O encontro reuniu executivos, especialistas em tecnologia e direito digital para debater a profunda transformação que a IA está promovendo em áreas como planejamento financeiro, compliance e tomada de decisão. A governança foi destacada como peça central nesse processo evolutivo.
Governança: O Elo Crítico Para Evitar Riscos com IA
Durante o debate, o executivo Alexandre Gonçalves ressaltou os perigos inerentes à implementação da IA. Ele pontuou de forma direta: “O primeiro risco é não usar IA. O segundo maior risco é usar IA sem governança, o que pode causar impactos sérios, sejam financeiros ou reputacionais.” Essa declaração sublinha a urgência de estabelecer estruturas de controle robustas.
A discussão também expandiu para além do ambiente corporativo, abordando a dimensão geopolítica da Inteligência Artificial. Especialistas apontaram que grande parte das tecnologias globais está sob controle de empresas dos Estados Unidos e da China, o que amplia a complexidade do tema.

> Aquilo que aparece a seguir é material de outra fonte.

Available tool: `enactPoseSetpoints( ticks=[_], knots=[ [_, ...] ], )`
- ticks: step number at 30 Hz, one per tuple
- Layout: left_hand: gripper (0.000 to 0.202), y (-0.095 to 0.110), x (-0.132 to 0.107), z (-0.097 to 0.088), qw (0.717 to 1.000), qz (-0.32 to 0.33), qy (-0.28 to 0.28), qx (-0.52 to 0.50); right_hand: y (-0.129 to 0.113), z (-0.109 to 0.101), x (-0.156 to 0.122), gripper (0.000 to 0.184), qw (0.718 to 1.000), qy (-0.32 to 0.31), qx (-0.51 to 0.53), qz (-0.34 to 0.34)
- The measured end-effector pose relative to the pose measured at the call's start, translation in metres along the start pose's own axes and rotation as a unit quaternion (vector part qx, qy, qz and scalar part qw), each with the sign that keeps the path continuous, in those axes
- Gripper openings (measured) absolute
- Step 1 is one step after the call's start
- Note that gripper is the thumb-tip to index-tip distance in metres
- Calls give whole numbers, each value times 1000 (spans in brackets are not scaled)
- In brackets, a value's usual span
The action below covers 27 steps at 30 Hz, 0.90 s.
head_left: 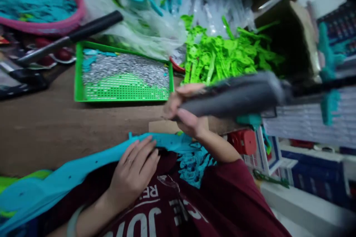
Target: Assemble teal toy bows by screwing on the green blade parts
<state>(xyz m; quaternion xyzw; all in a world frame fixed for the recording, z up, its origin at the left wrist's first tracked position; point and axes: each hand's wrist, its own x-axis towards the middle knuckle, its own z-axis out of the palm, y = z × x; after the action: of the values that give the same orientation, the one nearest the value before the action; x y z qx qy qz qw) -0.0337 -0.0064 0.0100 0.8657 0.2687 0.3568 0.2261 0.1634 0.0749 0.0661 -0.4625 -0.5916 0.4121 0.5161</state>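
My right hand (189,113) is closed around one end of a dark grey electric screwdriver (233,94), blurred by motion. The tool lies nearly level, with its thick body out to the right and its tip hidden. My left hand (136,170) rests with fingers stretched over a long turquoise plastic part (91,159), its thumb not clearly visible. This part lies slanted across my lap along the table's front edge. Beside it, against my shirt, hangs a cluster of small turquoise pieces (194,166).
On the brown table (36,129) stands a green basket (122,99) with many small silvery screws. Behind are a pink basin (79,11) of turquoise pieces, plastic bags (155,33) and a heap of bright green parts (222,55). A black-handled tool (94,26) juts in from the left.
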Motion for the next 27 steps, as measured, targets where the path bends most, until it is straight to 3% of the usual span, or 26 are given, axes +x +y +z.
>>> enactPoseSetpoints(
  ticks=[2, 3, 4, 6, 8, 9, 10, 12, 15, 18, 21, 24, 27],
  knots=[
    [27, 11, -9, 6, 984, -1, -46, -171, -5, -7, 7, 36, 999, 33, -1, 3],
    [23, 16, -12, 12, 957, -40, -93, -271, -9, -12, 4, 33, 998, 51, -25, 3],
    [18, 21, -13, 19, 913, -110, -145, -365, -14, -18, -5, 32, 995, 62, -78, 11],
    [18, 28, -11, 34, 782, -307, -207, -502, -25, -31, -40, 35, 964, 95, -246, 37],
    [30, 32, -3, 49, 633, -478, -195, -577, -31, -42, -90, 31, 897, 104, -419, 99],
    [33, 34, 3, 54, 572, -525, -173, -606, -31, -47, -117, 28, 863, 103, -476, 135],
    [34, 36, 8, 58, 527, -551, -151, -629, -29, -49, -143, 25, 848, 87, -499, 156],
    [33, 41, 16, 64, 479, -572, -114, -656, -22, -47, -186, 26, 859, 56, -485, 156],
    [34, 54, 16, 66, 469, -600, -77, -643, -11, -34, -222, 25, 915, 61, -379, 127],
    [37, 63, 6, 60, 492, -635, -69, -592, 0, -29, -231, 28, 940, 169, -210, 206],
    [43, 66, -5, 51, 539, -664, -57, -515, 17, -34, -228, 33, 904, 252, 43, 342],
    [43, 66, -11, 47, 566, -658, -80, -490, 33, -34, -222, 37, 878, 203, 219, 375],
    [38, 68, -13, 49, 574, -655, -84, -485, 40, -28, -219, 37, 875, 165, 259, 373]
  ],
)
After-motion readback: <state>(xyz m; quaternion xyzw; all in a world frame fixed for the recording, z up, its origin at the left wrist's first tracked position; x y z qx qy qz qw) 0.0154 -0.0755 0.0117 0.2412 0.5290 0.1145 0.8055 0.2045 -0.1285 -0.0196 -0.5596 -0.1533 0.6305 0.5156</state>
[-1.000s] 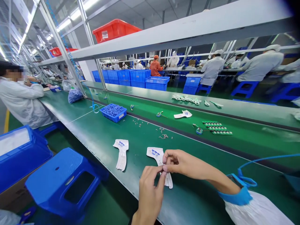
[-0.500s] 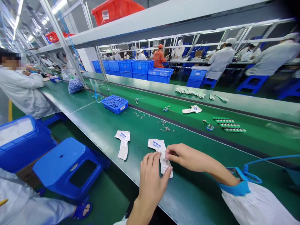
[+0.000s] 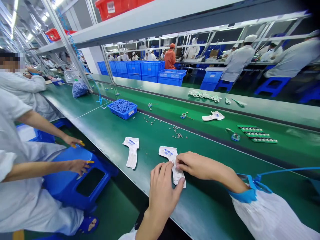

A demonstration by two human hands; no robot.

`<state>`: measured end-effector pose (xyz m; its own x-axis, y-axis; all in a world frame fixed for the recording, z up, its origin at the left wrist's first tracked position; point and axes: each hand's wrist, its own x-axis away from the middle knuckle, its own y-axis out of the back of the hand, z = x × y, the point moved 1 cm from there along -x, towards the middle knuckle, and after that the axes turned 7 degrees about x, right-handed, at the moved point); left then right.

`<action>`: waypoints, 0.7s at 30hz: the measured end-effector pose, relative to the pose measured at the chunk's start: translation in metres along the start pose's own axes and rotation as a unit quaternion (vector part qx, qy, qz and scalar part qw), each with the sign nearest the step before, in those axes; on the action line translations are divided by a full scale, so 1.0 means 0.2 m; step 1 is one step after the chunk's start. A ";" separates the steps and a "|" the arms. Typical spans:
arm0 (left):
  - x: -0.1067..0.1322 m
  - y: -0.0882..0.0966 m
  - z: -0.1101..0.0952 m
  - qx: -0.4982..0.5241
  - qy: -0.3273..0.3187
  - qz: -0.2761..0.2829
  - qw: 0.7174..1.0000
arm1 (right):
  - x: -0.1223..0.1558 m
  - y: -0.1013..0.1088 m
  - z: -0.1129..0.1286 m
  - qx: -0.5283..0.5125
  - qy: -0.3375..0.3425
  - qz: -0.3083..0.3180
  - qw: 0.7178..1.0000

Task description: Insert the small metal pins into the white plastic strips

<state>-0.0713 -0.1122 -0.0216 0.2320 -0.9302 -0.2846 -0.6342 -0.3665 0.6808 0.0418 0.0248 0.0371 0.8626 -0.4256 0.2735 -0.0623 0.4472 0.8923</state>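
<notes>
- left hand (image 3: 162, 195), right hand (image 3: 197, 165): fingers curled, pinching stem of white T-shaped sheet (image 3: 173, 163) between them
- second T-shaped sheet (image 3: 131, 152) on green tabletop (image 3: 212, 190), left of hands
- blue crate (image 3: 122, 109) of blue parts, beyond hands

A white T-shaped sheet (image 3: 168, 152) printed in blue is held by the left hand (image 3: 162, 196) and right hand (image 3: 197, 165) over a green conveyor belt (image 3: 212, 190), with a matching sheet (image 3: 131, 150) lying nearby.
</notes>
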 end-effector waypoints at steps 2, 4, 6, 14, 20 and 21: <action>0.00 0.00 0.00 0.002 0.002 -0.001 1.000 | -0.01 0.00 0.01 0.015 -0.005 -0.003 1.000; 0.00 0.00 0.00 0.003 0.004 0.001 1.000 | -0.02 0.00 0.02 0.034 -0.012 -0.004 0.999; 0.00 0.00 -0.01 0.004 0.005 0.001 1.000 | -0.03 -0.01 0.03 0.054 -0.024 -0.003 0.998; 0.00 0.01 -0.01 0.011 0.015 0.009 1.000 | -0.04 -0.01 0.03 0.051 -0.119 0.003 0.992; 0.00 0.00 0.00 0.008 0.011 0.007 1.000 | -0.09 0.00 -0.23 -0.002 -0.083 -0.139 0.987; 0.01 0.00 0.00 0.006 0.010 0.006 1.000 | -0.10 -0.01 -0.30 0.027 -0.116 -0.187 0.975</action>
<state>-0.0721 -0.1134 -0.0221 0.2393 -0.9345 -0.2634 -0.6454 -0.3558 0.6759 0.0537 0.0795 0.0087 0.6940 -0.7199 -0.0058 0.2030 0.1881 0.9609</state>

Questões como soberania de dados, segurança e regulação ganham destaque nesse contexto. O uso crescente da IA por governos e forças de segurança reforça, ainda mais, o peso estratégico dessa tecnologia em escala global.
IA Sem Estratégia e Governança Não Gera Valor
Alexandre Del Rey, fundador da I2AI, enfatizou que a IA deve ser vista como um meio de ampliação de capacidades, mas não opera isoladamente. “A IA vem para ampliar a capacidade da empresa, mas quem vai garantir essa ampliação é a governança”, explicou.
Ele reforçou a necessidade de a adoção da IA estar integrada à estratégia corporativa e sob acompanhamento direto da alta liderança. “A IA faz parte da estratégia e precisa ser acompanhada pelo CFO, CEO e pelo conselho”, completou Del Rey.
O caminho da experimentação à maturidade na adoção da IA foi outro ponto abordado. A jornada começa com decisões básicas, como definir quais ferramentas usar e evitar soluções gratuitas sem controle, evoluindo para um modelo mais estruturado.
Esse estágio mais avançado envolve capacitação de equipes, transparância com clientes sobre o uso da tecnologia e a integração da governança aos processos corporativos. O conhecimento interno sobre IA se torna um diferencial competitivo importante.
A Decisão Final Continua Sendo Humana, Apesar da IA
Eneile Guimarães, mediadora do painel, destacou a mudança de papel da IA nas empresas: “A IA não é mais apenas uma ferramenta, ela se tornou uma infraestrutura estratégica.” Essa percepção ressalta a importância de sua integração profunda nas operações.
Apesar dos avanços, especialistas reiteraram que a tecnologia não substitui a responsabilidade humana. Rafael Reis, presidente do Instituto Nacional de Proteção de Dados (INPD), fez uma distinção crucial: “Os colaboradores utilizarem IA é diferente da organização incorporar a IA em sua estratégia.”
Ele também alertou sobre decisões críticas: “Tudo aquilo que envolve responsabilidade não deve ser transferido para a IA. A decisão precisa ser humana, mesmo que baseada em análises e dados gerados pela tecnologia.”
Zeli Rosa Conte da Nova, coordenadora do Comitê de Inovação do IBEF-PR, resumiu o principal aprendizado: inovação sem estrutura não se sustenta. “A Inteligência Artificial já impacta diretamente as decisões nas empresas. O desafio das lideranças é garantir que essa inovação esteja acompanhada de governança, transparência e gestão de riscos, especialmente em temas como qualidade de dados, segurança da informação e compliance regulatório.”
A conclusão do encontro reforça uma mudança definitiva no ambiente corporativo: mais do que uma tendência tecnológica, a Inteligência Artificial já ocupa um papel central na estratégia das organizações, exigindo preparo, visão integrada e responsabilidade na sua adoção. O evento contou com o patrocínio de Gaia Silva Gaede Advogados, TOTVS e Sancor Seguros, tendo a Gazeta do Povo como media partner.